April 26, 2024

Rumer inspires rapt attention at The Church in Leeds

25th November 2016

It’s cold tonight in The Church, just down the road from Leeds University and Rumer’s fans have kept their coats on after trekking from all points to catch this benefit gig and intimate gig. We are sat in front of a couple of women from Merseyside and other accents hint at journeys from farther afield. Rumer is a bit of a cult and, despite no evident stagecraft, she maintains an audience through a beautiful voice and a straight-forward honesty. Bereft of the managed stage moves of some performers, she nevertheless wins the crowd’s love with some jokes about the heater she’s stolen from backstage to keep her warm and accounts of the composition of her songs.

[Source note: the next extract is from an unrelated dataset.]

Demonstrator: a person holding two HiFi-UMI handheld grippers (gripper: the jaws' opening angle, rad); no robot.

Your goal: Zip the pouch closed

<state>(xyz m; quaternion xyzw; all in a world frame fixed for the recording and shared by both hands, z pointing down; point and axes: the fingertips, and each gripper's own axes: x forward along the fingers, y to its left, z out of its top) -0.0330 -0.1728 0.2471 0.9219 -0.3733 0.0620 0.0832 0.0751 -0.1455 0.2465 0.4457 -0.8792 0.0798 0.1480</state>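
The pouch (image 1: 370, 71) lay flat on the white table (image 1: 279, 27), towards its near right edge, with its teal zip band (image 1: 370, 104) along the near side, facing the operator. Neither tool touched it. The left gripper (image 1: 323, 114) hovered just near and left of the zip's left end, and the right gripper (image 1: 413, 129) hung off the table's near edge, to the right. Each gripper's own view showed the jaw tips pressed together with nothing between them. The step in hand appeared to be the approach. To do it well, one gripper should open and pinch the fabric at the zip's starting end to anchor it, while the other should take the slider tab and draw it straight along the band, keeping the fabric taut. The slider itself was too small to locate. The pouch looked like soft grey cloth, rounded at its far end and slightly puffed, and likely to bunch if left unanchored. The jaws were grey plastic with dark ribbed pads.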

Personally, I just wanted to hear the classics of the MOR songbook, delivered by a voice the equal of the greats and possessed of the tones of Karen Carpenter. That’s why The Look Of Love sets the tone so well when it opens the evening. Rumer is well known for her own work and it forms the majority of the evening. Hence a very slow (They Want To Be) Close To You (well, she had to make it her own) is followed by her own Pizza And Pinball – a song about real life winning over gadgets. She doesn’t always know what her songs are about or where they come from and admits as much when she introduces Soul. She has a song she wrote for calming down, not that we aren’t immaculately chilled tonight. Then it’s nice to hear her stretch to a bluesey voice for Aretha. A slightly weak song about PF Sloan follows (though I like her rhyming Sloan – moan – bone!) A House Is Not A Home from the new album of Burt Bacharach songs is amazing – a great song but also immaculately delivered, with Rumer living inside the lyric. It’s not often I go to a gig and just want to hear the new album but she could sing this stuff all night and we’d float out of the place. Hall & Oates’ Sara Smile swings and is inflected magically, winning a massive audience response.

Despite the unmediated presentation, it is clear how wrapped up Rumer is in the singing. Her head turns to smile at the band or sweeps up to a passionate reverie as she interprets the lyric. We’d like to have brought you some close up images but, sadly Rumer is not comfortable in her own skin and said no to the shots we took. It’s a shame when the voice is the star of the show.

The set-up is unusual – no drums. Instead we have electric piano, Fender Precision bass and a guitarist. His restrained Knopfler-ish sound is effective and suits the evening. Sat in the semi-dark, the stage is coloured purple with splashes of red, fake church candles and fairy lights frame the stage; the effect is intimate. Very intimate – there is a toilet to the stage right and when some foolish guest flushes it in a quiet moment, we all share the sound.

But who can dwell on loos when the closing trio of Walk On By, Thankful and What The World Needs Now are upon us? Rumer’s voice is a rich thing of beauty; the sound that cream and Moroccan Thuya wood would make and the audience, quietly respectful all evening, stands and applauds.